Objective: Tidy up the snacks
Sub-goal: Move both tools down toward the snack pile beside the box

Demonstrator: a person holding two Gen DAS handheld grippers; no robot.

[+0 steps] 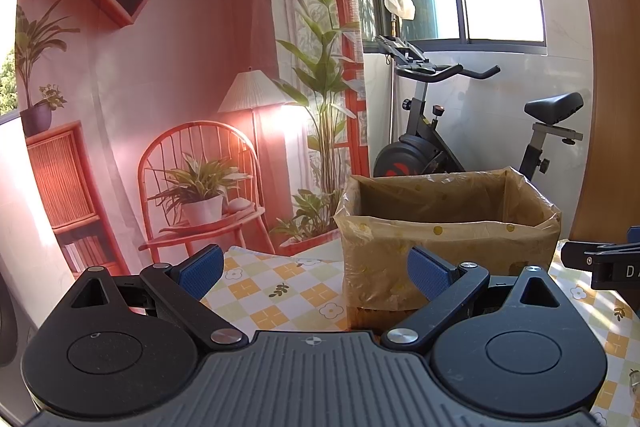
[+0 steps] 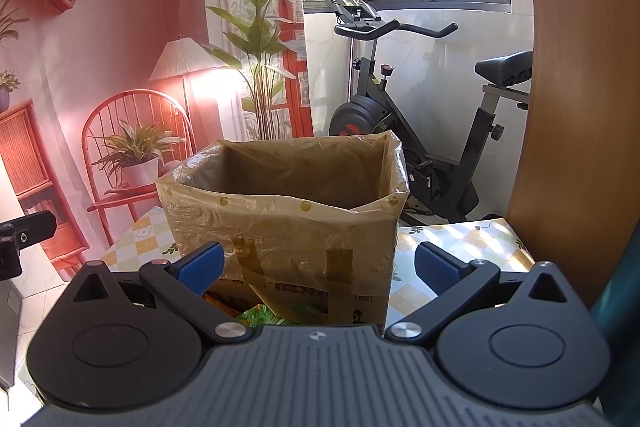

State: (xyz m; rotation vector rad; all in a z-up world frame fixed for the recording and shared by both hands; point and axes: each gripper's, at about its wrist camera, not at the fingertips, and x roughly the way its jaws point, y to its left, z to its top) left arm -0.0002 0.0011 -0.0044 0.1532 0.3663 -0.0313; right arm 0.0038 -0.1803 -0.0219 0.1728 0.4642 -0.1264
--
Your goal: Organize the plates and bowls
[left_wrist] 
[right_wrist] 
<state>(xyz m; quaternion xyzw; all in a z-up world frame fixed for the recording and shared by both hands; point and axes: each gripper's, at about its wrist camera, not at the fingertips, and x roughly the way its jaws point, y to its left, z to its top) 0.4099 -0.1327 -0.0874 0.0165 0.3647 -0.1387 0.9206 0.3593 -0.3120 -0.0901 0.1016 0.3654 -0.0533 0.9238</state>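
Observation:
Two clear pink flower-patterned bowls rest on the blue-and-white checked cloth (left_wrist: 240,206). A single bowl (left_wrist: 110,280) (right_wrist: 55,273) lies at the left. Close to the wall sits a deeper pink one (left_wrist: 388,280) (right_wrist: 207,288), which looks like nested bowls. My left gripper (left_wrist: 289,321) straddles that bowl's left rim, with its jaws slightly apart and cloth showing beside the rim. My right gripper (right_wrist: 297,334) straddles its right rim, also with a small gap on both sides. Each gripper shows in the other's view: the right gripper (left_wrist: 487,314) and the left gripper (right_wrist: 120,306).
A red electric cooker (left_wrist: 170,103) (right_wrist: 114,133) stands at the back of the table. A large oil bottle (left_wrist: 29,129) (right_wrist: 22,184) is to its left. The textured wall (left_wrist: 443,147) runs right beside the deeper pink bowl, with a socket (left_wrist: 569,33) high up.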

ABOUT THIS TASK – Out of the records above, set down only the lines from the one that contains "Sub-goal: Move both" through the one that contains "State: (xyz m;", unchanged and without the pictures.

REPLY –
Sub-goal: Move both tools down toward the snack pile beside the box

Demonstrator: a person holding two Gen DAS handheld grippers; no robot.

[+0 steps] 
[+0 steps] 

State: (xyz m; rotation vector rad; all in a z-up world frame fixed for the recording and shared by both hands; point and axes: each gripper's, at about its wrist camera, not at the fingertips, and x roughly the way its jaws point, y to its left, z to its top) left arm -0.0002 0.0011 -0.0044 0.1532 0.3663 -0.0313; right arm 0.0038 -0.1803 -0.0219 0.1728 0.4642 -0.1264

No more output will be produced for this exercise.